With nothing added or dropped, copy the data that follows exactly.

================

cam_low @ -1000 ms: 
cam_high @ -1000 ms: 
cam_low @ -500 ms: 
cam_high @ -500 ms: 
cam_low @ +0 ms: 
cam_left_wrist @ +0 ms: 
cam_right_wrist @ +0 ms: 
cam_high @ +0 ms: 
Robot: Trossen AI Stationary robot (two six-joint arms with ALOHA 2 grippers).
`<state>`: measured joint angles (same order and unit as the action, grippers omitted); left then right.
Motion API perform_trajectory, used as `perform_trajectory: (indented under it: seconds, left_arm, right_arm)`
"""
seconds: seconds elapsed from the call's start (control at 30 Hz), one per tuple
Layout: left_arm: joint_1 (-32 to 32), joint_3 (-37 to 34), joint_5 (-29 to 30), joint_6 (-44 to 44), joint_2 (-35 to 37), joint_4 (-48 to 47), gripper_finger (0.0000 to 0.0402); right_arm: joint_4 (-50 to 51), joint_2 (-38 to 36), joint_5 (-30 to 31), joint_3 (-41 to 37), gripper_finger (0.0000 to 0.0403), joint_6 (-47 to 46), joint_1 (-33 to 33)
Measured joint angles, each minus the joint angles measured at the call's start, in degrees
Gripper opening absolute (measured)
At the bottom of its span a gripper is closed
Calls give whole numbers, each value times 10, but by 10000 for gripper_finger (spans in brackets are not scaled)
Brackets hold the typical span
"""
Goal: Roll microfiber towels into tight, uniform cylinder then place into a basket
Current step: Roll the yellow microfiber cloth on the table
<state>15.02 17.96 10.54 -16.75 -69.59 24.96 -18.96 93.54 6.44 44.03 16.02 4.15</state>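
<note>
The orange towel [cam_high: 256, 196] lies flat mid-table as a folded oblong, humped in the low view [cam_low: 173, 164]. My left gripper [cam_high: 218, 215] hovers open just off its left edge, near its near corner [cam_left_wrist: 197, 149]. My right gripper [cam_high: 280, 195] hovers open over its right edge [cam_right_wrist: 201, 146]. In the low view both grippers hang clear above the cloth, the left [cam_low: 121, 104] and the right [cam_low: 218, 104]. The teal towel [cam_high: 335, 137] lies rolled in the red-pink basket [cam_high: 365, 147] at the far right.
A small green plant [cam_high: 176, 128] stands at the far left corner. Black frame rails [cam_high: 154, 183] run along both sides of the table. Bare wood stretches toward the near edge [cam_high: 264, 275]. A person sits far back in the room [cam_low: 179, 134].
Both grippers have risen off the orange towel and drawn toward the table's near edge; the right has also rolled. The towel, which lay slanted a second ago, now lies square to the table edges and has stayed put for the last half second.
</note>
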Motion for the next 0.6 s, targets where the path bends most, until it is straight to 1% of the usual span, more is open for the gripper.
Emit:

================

Answer section:
cam_low @ -1000 ms: 
cam_high @ -1000 ms: 
cam_low @ -500 ms: 
cam_high @ -500 ms: 
cam_low @ +0 ms: 
cam_left_wrist @ +0 ms: 
cam_right_wrist @ +0 ms: 
cam_high @ +0 ms: 
Robot: Trossen AI Stationary robot (two six-joint arms with ALOHA 2 grippers).
`<state>`: measured joint angles (same order and unit as the action, grippers omitted); left then right.
Motion API perform_trajectory, used as `perform_trajectory: (indented under it: seconds, left_arm, right_arm)`
"""
seconds: seconds elapsed from the call's start (control at 30 Hz), one per tuple
Layout: left_arm: joint_1 (-32 to 32), joint_3 (-37 to 34), joint_5 (-29 to 30), joint_6 (-44 to 44), joint_2 (-35 to 37), joint_4 (-48 to 47), gripper_finger (0.0000 to 0.0402); right_arm: joint_4 (-50 to 51), joint_2 (-38 to 36), joint_5 (-30 to 31), joint_3 (-41 to 37), gripper_finger (0.0000 to 0.0403), joint_6 (-47 to 46), joint_1 (-33 to 33)
Measured joint angles, each minus the joint angles measured at the call's start, in degrees
Gripper opening absolute (measured)
At the bottom of its span a gripper is closed
Calls give whole numbers, each value times 10, but by 10000 for gripper_finger (spans in brackets are not scaled)
Brackets hold the typical span
"""
Goal: Roll microfiber towels into tight, uniform cylinder then place into a basket
Current step: Roll the yellow microfiber cloth on the table
<state>15.02 17.96 10.54 -16.75 -69.59 24.96 -18.96 93.54 6.44 44.03 16.02 4.15</state>
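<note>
The orange towel [cam_high: 256, 196] lies flat mid-table as a folded oblong, humped in the low view [cam_low: 173, 164]. My left gripper [cam_high: 218, 215] hovers open just off its left edge, near its near corner [cam_left_wrist: 197, 149]. My right gripper [cam_high: 280, 195] hovers open over its right edge [cam_right_wrist: 201, 146]. In the low view both grippers hang clear above the cloth, the left [cam_low: 121, 104] and the right [cam_low: 218, 104]. The teal towel [cam_high: 335, 137] lies rolled in the red-pink basket [cam_high: 365, 147] at the far right.
A small green plant [cam_high: 176, 128] stands at the far left corner. Black frame rails [cam_high: 154, 183] run along both sides of the table. Bare wood stretches toward the near edge [cam_high: 264, 275]. A person sits far back in the room [cam_low: 179, 134].
Both grippers have risen off the orange towel and drawn toward the table's near edge; the right has also rolled. The towel, which lay slanted a second ago, now lies square to the table edges and has stayed put for the last half second.
</note>
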Motion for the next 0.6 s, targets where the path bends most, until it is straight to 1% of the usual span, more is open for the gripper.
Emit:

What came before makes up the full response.